Em relação ao tempo, a jornada de trabalho do empregado é um dos maiores fatores (se não o maior) capaz de interferir direta e indiretamente na vida do empregado, tanto no próprio cotidiano do serviço em si, como na vida social e pessoal, tendo em vista que o trabalho também se constitui em uma realização pessoal (ou simplesmente uma necessidade) e requer dedicação. Por conta disso, o empregado empenha um esforço que pode chegar a ser sem limite, levando em consideração a necessidade de se destacar nas suas atividades no mercado competitivo, bem como o interesse do capital de gerar lucros e resultados.

Evoluindo esta questão, há que se impor limite nessa via de mão dupla entre quem detém os meios de produção e visa exclusivamente o lucro e aquele que precisa do posto de trabalho para retirar seus proventos e não pode se negar a fazer parte deste turbilhão, pois que a única fonte de subsistência é a própria força de trabalho. Sendo a força de trabalho um produto não quantificado e não provisionado, o sistema impõe sua atividade na produção até a exaustão, prejudicando notadamente a saúde e colocando em risco a vida e a dignidade do empregado.

Por esta razão, a legislação trabalhista arduamente conquistada foi se aperfeiçoando e enrijecendo com o passar do tempo, dispondo de normas que limitem, freiem e até proíbam este tipo de apropriação da força de trabalho sem a observação das condições de saúde e segurança, bem como a devida contraprestação. Como toda disposição legal que é impositiva e proibicionista, o empregador que visa o lucro acima de qualquer garantia de direitos, buscou se valer de manobras que o isente de incorrer nessas disposições. Uma das mais típicas delas é a violação dos controles de jornada, posto que o tempo de disposição do empregado ao empregador é a disposição que, se violada, mais abrange os direitos trabalhistas e principalmente de remuneração do empregado. Assim, a anotação desta jornada, se fraudada, estará a suprimir muitos direitos e causar sérios danos ao trabalhador.

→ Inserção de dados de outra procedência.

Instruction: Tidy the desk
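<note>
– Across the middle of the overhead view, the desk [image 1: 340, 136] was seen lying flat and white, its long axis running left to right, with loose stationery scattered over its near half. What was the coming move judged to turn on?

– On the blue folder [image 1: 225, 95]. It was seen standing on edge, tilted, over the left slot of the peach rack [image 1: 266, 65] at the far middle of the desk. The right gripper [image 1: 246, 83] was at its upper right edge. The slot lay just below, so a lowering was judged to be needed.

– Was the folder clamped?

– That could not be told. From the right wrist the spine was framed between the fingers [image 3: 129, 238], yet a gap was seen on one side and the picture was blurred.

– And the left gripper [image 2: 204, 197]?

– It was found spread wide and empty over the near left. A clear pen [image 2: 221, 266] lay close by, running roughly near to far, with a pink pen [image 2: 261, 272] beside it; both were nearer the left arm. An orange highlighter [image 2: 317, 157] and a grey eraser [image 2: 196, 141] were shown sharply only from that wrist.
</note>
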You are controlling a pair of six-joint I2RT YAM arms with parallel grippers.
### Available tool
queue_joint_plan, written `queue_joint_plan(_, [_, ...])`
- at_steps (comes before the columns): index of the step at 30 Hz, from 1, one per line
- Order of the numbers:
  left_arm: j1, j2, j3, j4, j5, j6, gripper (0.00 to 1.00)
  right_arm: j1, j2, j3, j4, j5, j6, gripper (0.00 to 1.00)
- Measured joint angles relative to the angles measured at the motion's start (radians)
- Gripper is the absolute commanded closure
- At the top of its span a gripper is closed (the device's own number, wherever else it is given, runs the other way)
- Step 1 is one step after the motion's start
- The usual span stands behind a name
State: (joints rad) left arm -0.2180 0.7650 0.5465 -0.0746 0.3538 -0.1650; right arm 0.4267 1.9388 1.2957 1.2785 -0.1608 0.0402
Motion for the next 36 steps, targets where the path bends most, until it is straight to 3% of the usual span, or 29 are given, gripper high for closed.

Dada à importância desta proteção, o Ministério do Trabalho, por meio da Portaria nº 373, de 25/02/2011, em seu artigo 4º¹, tornou obrigatória a utilização do Registrador Eletrônico de Ponto – REP (previsto no art. 31 da Portaria nº 1.510, de 21 de agosto de 2009, com vigência em 01/09/2011), visando coibir as práticas de ausência de registro, marcações apócrifas, lançamento de jornada britânica e qualquer outro tipo de lançamento que cause dúvidas se aquele controle corresponde à efetiva jornada de trabalho realizada. Na prática, a Justiça do Trabalho prima muito por esta fidedignidade, tamanha é a violação praticada.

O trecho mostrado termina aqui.